BBC creates holographic television
The BBC's experimental holographic TV BBC

The BBC has created an experimental holographic TV as it explores how emerging technologies will change the way consumers engage with media. Cyrus Saihan, BBC's head of digital partnerships, said recent innovations like augmented reality and mixed reality had the potential to revolutionise the way connect is consumed.

For the experiment, the BBC asked a local plastics cutter to make a simple acrylic pyramid shape based on sketches they had done then placed it upside-down on top of a 46in flat-screen television. In doing so, the team was able to create the illusion of floating images inside the pyramid, using what they called "a modern-day version of an old Victorian theatre technique".

Saihan said method was a scaled-up version of a technique they'd seen people use to create 'holographic' displays using mobile phones. "It occurred to us that making a super-sized version of these low-cost displays would give us a way to see how holograms might work on a larger scale, something comparable to the size of a living room TV," he said.

The footage, taken from the broadcaster's public service and BBC Worldwide archives, had to meet specific criteria for the illusion to work and was formatted by UK-based visual effects and company MDH Hologram in order to "bring it to life".

Holographic TV showing fireworks display
The researchers called the results "striking" BBC

While the setup was rudimentary, the researchers said they observed some "striking results". These were were most effective when viewed at eye level and in low light, due to the narrow viewing angles

While the physics involved with light reflecting off a pyramid shape and the TV's screen size means there are practical limitations to such displays, Saiham said that the experiment succeeded in offering a basic idea of how audiences might view TV content in a few years' time.

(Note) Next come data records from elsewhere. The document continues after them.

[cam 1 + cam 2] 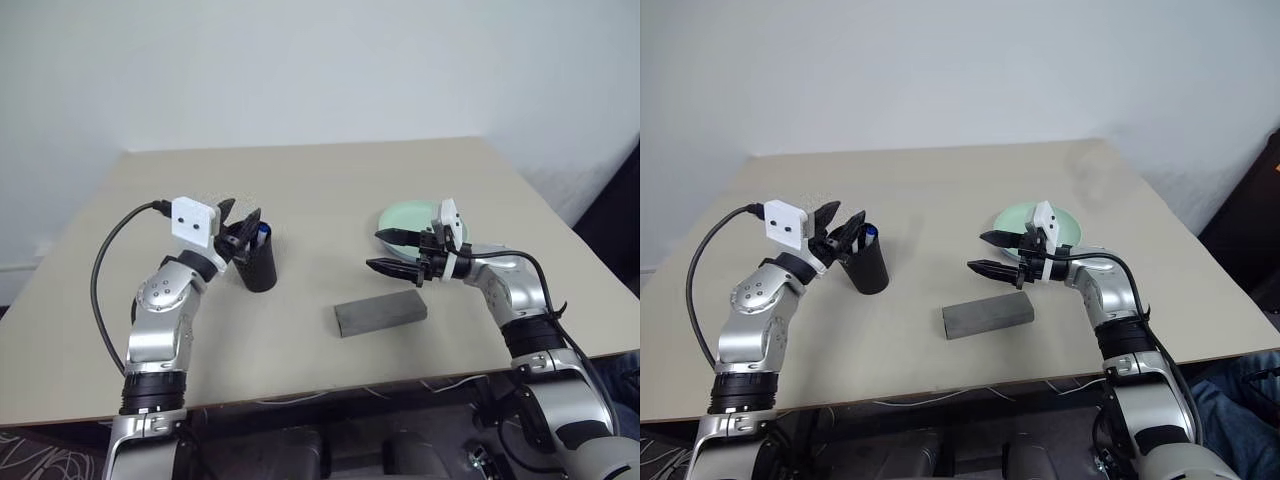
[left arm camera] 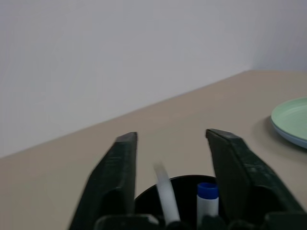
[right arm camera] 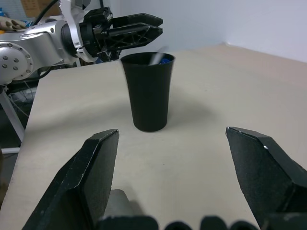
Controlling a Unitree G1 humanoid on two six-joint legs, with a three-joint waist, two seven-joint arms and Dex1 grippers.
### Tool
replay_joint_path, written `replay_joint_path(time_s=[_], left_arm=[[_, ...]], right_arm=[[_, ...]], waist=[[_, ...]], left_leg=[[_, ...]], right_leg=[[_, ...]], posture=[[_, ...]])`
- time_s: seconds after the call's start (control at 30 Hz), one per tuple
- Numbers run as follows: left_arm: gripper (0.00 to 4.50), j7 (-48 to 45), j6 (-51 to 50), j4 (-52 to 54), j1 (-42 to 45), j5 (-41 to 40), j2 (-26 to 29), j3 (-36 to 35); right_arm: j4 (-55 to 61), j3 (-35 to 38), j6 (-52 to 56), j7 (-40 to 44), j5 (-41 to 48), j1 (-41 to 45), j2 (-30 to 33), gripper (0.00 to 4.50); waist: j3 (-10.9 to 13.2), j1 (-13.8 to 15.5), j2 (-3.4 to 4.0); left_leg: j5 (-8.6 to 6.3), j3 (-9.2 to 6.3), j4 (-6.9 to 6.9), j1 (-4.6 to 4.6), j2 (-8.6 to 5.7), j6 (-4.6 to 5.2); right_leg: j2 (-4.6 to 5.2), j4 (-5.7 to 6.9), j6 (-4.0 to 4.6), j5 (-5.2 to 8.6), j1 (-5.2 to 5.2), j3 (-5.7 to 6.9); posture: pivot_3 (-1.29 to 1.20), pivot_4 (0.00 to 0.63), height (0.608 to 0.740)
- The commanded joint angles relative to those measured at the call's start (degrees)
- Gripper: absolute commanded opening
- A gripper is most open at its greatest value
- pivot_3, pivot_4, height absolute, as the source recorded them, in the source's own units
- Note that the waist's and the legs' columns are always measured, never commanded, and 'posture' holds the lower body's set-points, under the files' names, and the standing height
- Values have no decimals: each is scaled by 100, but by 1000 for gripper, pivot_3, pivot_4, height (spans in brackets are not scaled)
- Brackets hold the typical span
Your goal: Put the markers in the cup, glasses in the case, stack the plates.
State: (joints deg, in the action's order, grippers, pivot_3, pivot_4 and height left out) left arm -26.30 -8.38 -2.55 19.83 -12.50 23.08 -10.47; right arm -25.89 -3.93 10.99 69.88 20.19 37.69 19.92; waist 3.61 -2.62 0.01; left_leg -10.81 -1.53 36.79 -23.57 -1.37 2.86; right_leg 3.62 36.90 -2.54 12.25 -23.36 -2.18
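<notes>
A beige table [image 1: 300, 190] stands against a white wall [image 1: 300, 60]; both the left gripper [image 1: 243, 228] and the right gripper [image 1: 395, 252] gape empty.

The black cup [image 3: 149, 91] is looking like smooth, faintly glossy plastic. The grey case [image 1: 380, 315] is appearing matt and dull. The mint-green plate [image 2: 292, 120] is showing a smooth, soft sheen. The beige table [image 1: 330, 190] is looking smooth and matt, like laminate.
</notes>
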Motion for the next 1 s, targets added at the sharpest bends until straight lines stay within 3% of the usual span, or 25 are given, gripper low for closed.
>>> replay_joint_path(time_s=[0.03,0.3,0.67,0.83,1.0], left_arm=[[3673,-39,102,219,82,-112,-12,-14],[3673,-28,65,283,155,-140,-41,-41],[3673,-1009,-1530,1595,-2,-1988,261,-74],[3673,-1132,-1771,1907,-292,-1950,337,268],[3673,-1110,-1518,1962,-564,-1387,255,906]], right_arm=[[241,109,-55,6,80,133,27,3878],[212,95,-94,-15,50,139,15,3878],[97,140,-224,-165,-60,72,72,3878],[72,279,-303,-523,-123,-119,146,3878],[394,634,-146,-752,8,-655,580,3878]], waist=[[0,0,0],[0,0,0],[1,-13,0],[1,-13,0],[2,8,0]], left_leg=[[0,0,0,0,0,0],[0,0,0,-1,0,0],[0,1,-4,-6,0,0],[0,2,-7,-4,0,0],[0,2,-7,-6,-8,1]], right_leg=[[0,0,1,1,0,0],[0,-1,8,5,-1,0],[1,-5,11,8,1,-1],[0,-7,13,9,2,-1],[14,-14,13,10,1,0]], posture=[[0,0,738],[0,0,738],[0,0,738],[0,0,738],[0,0,738]])
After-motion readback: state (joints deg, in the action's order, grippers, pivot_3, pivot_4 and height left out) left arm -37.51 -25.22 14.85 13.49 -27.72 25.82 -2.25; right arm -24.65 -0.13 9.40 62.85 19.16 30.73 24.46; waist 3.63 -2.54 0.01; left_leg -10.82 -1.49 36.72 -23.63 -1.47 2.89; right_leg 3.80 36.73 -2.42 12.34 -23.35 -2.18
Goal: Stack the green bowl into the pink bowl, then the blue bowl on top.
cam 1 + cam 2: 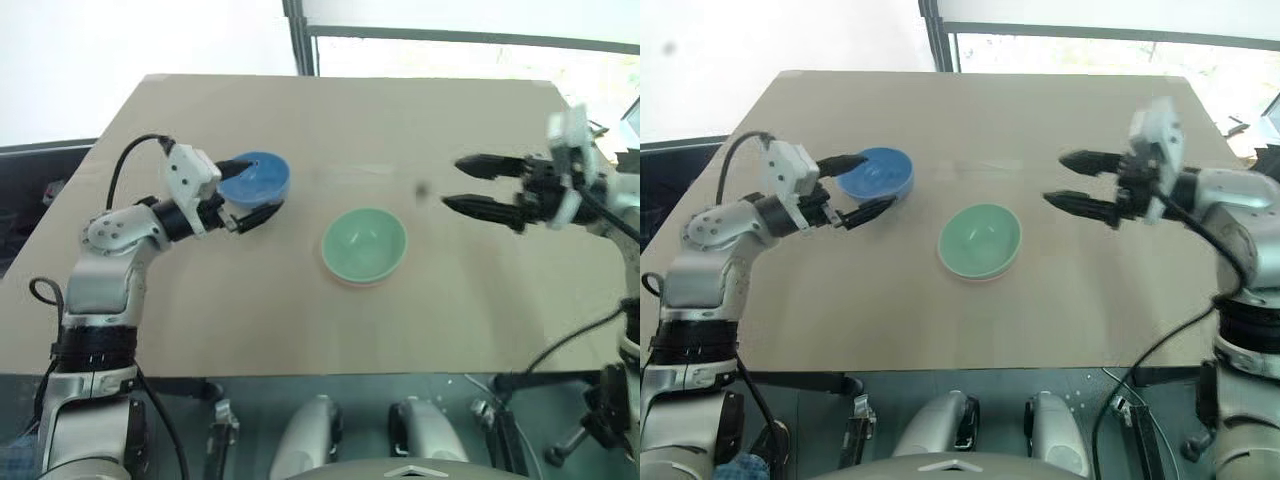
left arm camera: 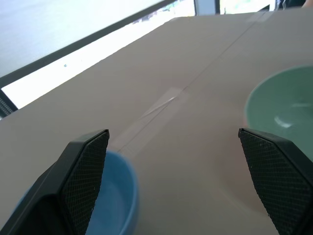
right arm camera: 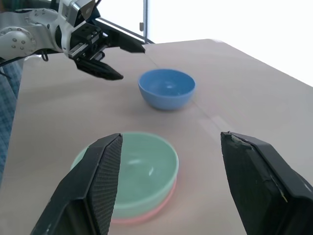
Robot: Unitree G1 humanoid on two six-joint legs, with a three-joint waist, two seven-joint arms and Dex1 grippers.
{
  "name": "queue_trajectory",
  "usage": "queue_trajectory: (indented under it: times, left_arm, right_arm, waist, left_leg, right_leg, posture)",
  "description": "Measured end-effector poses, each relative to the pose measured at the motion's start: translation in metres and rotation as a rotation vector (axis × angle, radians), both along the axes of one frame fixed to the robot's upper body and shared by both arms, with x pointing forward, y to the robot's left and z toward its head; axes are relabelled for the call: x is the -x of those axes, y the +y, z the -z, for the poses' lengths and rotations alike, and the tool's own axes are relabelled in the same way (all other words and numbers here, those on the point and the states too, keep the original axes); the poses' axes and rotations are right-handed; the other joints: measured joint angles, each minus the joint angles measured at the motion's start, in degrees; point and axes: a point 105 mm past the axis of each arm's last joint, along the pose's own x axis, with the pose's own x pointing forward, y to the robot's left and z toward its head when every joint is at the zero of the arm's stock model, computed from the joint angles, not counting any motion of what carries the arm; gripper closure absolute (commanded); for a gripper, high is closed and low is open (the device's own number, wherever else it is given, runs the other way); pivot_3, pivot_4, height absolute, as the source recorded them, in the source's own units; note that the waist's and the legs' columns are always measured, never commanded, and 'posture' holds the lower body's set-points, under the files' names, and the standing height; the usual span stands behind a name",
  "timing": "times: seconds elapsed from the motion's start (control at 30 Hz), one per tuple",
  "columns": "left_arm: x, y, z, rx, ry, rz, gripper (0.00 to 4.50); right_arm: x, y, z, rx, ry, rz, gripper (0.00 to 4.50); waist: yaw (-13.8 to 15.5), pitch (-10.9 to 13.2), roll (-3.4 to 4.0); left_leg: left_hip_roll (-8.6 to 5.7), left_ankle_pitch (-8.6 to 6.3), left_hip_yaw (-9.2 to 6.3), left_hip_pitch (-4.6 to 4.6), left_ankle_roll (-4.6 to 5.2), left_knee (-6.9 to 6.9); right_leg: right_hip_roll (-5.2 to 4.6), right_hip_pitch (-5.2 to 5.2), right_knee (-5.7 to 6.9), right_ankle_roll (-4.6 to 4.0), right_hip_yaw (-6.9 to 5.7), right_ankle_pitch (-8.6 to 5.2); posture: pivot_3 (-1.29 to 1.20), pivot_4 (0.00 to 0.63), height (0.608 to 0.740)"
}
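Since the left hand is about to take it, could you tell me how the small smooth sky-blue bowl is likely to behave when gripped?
The small smooth sky-blue bowl looks rigid, so it should hold its shape. Its glossy wall may slip between the left hand's fingers. It looks light, and standing upright on the tan table it would probably slide rather than tip if nudged.

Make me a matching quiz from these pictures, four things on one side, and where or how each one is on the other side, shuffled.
Things:
1. green bowl
2. pink bowl
3. blue bowl
4. right gripper

Places or states:
A. alone on the table, between the left gripper's open fingers
B. nested inside another bowl
C. open and empty, off to the side of the stack
D. at the bottom of the stack, just its rim showing

Pairs: 1-B, 2-D, 3-A, 4-C
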Motion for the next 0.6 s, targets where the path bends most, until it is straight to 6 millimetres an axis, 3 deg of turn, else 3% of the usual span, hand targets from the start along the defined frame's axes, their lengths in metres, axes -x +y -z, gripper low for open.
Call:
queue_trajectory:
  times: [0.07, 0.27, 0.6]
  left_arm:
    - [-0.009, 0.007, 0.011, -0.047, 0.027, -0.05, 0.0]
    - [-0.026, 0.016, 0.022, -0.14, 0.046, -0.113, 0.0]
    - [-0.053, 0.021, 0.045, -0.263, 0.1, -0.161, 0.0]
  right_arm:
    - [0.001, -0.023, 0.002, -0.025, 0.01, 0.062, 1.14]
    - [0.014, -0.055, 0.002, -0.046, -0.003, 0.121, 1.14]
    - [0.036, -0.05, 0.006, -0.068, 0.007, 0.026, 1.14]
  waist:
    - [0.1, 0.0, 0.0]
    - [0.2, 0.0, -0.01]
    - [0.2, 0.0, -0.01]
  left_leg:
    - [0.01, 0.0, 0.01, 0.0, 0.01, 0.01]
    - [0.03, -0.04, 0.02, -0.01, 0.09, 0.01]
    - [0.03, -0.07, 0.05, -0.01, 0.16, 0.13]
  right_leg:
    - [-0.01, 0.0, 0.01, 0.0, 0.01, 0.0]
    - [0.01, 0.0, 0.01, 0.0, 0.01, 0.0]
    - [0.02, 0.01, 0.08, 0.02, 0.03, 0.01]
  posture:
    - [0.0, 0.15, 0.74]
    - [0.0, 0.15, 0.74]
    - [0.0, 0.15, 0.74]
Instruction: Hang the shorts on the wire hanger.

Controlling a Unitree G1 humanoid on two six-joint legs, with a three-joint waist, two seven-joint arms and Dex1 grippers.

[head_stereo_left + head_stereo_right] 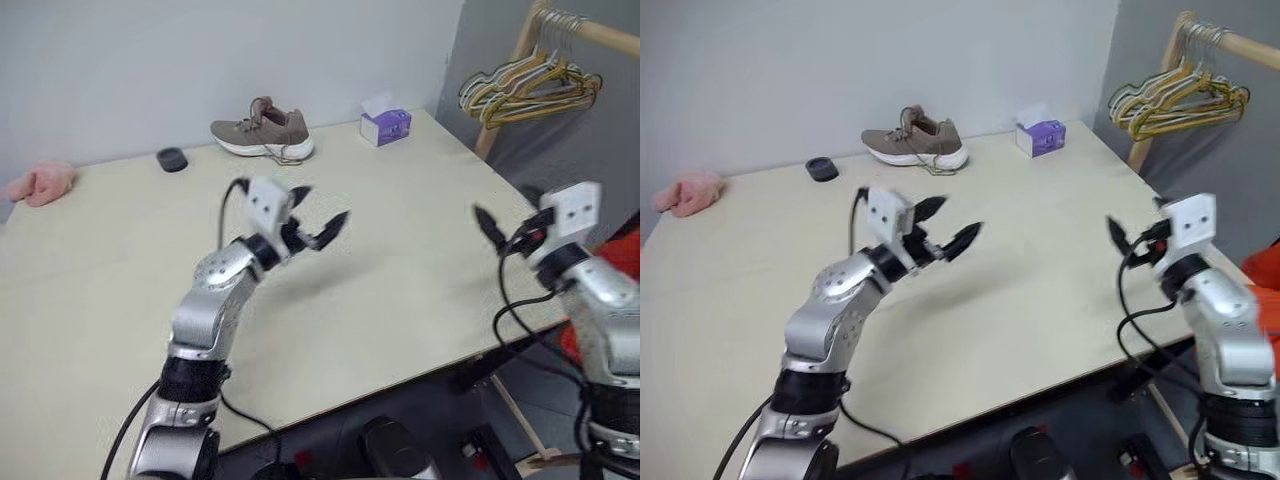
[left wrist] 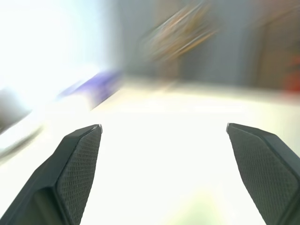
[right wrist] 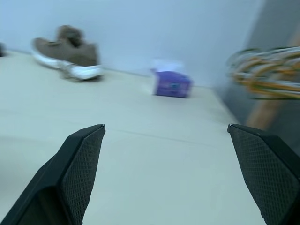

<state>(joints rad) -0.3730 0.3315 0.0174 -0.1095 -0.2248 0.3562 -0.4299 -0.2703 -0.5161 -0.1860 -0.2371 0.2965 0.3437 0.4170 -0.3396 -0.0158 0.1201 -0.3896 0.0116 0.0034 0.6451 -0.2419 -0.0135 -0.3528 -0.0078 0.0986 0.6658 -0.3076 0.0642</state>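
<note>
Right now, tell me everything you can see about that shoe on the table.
The shoe is a single taupe-brown knit sneaker with a white sole and loose laces of the same brown. It rests upright on its sole at the far edge of the pale table, near the wall, between a small dark round object and a purple tissue box. Nothing else touches it.

My head pair looks down over the pale beige tabletop [image 1: 400, 260]; both wrist cameras face along it, sharing the small purple tissue box [image 3: 172, 84].
</note>
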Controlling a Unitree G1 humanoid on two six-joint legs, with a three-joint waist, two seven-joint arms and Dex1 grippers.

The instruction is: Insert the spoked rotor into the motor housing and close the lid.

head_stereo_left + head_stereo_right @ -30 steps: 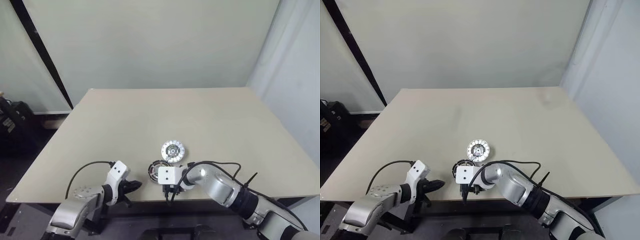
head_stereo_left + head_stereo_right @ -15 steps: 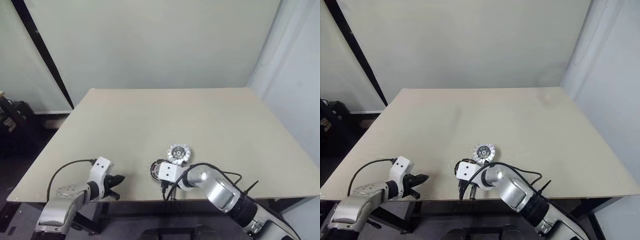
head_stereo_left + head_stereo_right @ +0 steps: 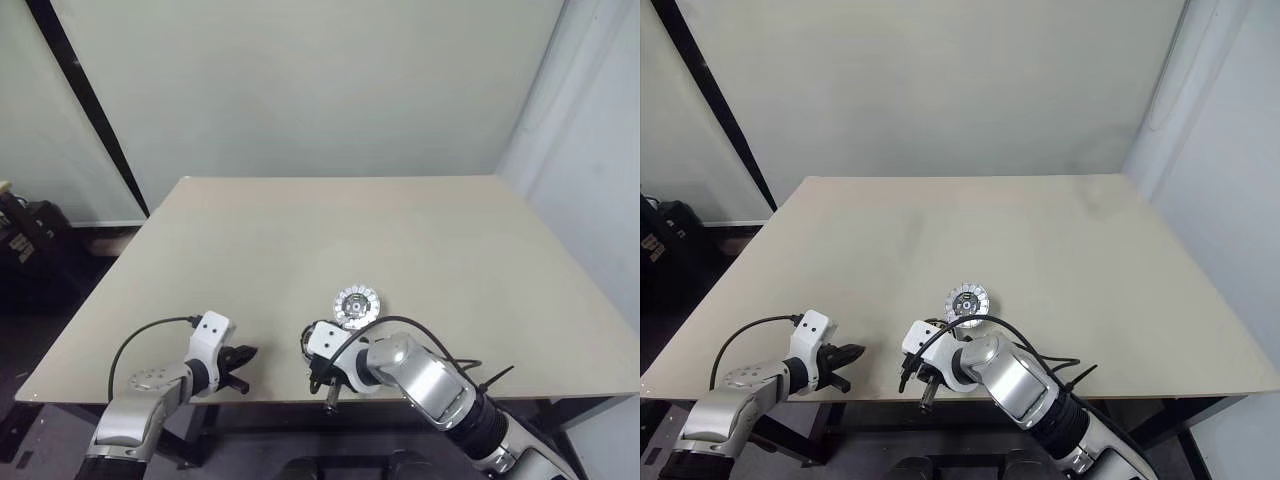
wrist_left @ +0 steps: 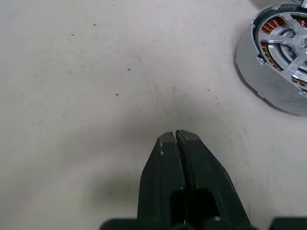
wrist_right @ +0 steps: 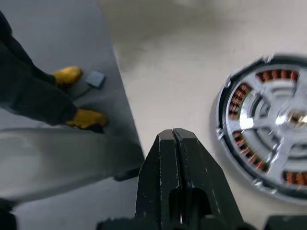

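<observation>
The rotor (image 5: pixel 278 124) sat inside the housing (image 4: pixel 268 81); both hands, left (image 4: pixel 175 136) and right (image 5: pixel 173 135), were clenched empty, lid (image 3: pixel 356 303) waiting beside.

Table (image 3: pixel 400 230): far edge, both far corners and both side edges bare, open to passage. Obstacles bunched at near-edge middle: lid (image 3: pixel 356 302), motor housing (image 5: pixel 268 143), right gripper (image 3: pixel 318 372). Left gripper (image 3: pixel 243 354) over near-left edge.
</observation>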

"This wasn't an exercise to test how well this specific prototype performed, it was intended to give us a good approximation as to what BBC content would look like on a 'holographic' TV, get an insight into what audiences thought of it and give us a cheap way to explore floating images in the real world," he said.

"Our experiment was fairly simplistic, but the new technologies on the horizon have the potential to completely change the way that audiences experience media content in the future."